Dijon proposée par la France pour accueillir le siège de "l'ONU du vin" : "c'est une grande fierté" dit le maire

Dijon (Côte-d'Or) a été proposée ce 12 juillet pour l'accueil de l'Organisation internationale du vin en France au cours de l'Assemblée générale de l'instance. La décision finale doit être rendue en octobre 2021. Le maire de Dijon, François Rebsamen, évoque une "grande fierté".
L'hôtel Bouchu d'Esterno dans lequel l'OIV devrait s'installer à Dijon.
L'hôtel Bouchu d'Esterno dans lequel l'OIV devrait s'installer à Dijon. © Sébastien Letard / France Télévisions

Ce lundi 12 juillet, Dijon a été proposée par l'État français à l'Organisation internationale du vin (OIV) pour accueillir le siège de cette "ONU du vin". La ville était donnée favorite face à ses concurrentes Bordeaux et Reims.

La bataille n'est pourtant pas encore gagnée pour la capitale des Ducs de Bourgogne. Si sa candidature a été retenue, elle doit encore être approuvée à l'unanimité par les 48 états membres de l'OIV. Et l'opposition est de taille, puisque l'autre ville encore dans la course est Rome. Cette décision doit être rendue en octobre 2021.

Lors de l'Assemblée générale, c'est le secrétaire d'État chargé du Tourisme Jean-Baptiste Lemoyne, dont les grands-parents étaient Bourguignons, qui officialisé la candidature dijonnaise.
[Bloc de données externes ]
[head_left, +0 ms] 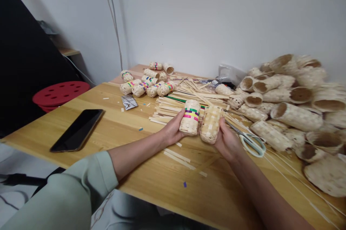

François Rebsamen, le maire de Dijon, se félicite de la décision du Gouvernement. Selon lui,  la candidature dijonnaise disposait d'atouts qui lui ont permis de prendre le pas sur ses concurrentes. "On a su mobiliser l'ensemble du monde du vin, d'Aubert de Villaine à François Labet, et puis le monde universitaire parce qu'il y a une chaire Unesco vignes et vins à l'université de Dijon."

Il met également en avant la proximité entre l'hôtel Bouchu d'Esterno, qui devrait accueillir le siège de l'OIV s'il s'installe à Dijon, et la future Cité internationale de la gastronomie et du vin. "Les deux bâtiments se trouvent à 200 mètres. La ville va devenir une espèce de capitale mondiale du vin et des recherches qui sont faites sur le vin."

"C'est une grande fierté, et maintenant il faut convaincre définitivement l'ensemble des 48 pays", conclut-il. "Ce serait une vraie chance parce qu'il y a très peu d'organisations internationales qui se délocalisent. Je dis merci au Gouvernement d'avoir retenu notre dossier."

L'OIV et la France, une histoire de longue date

Depuis sa création en 1924, l'OIV est hébergée par la France. En 2019, après près de 25 ans passés dans un immeuble situé rue d'Aguesseau à Paris, le siège de l'instance a été contraint de déménager. En cause, un réaménagement des locaux dans lesquels elle se trouvait.

L'organisation a depuis établi ses quartiers dans le 8ème arrondissement près du Parc Monceau. "Ce siège, pratique et moderne pour une période transitoire, ne répond pas à tous les besoins", écrit l'OIV.

C'est dans ce contexte que l'État français a sollicité son patrimoine immobilier en régions pour trouver un nouveau siège à "l'ONU du vin". Dijon, Bordeaux et Reims avaient alors répondu à cet appel.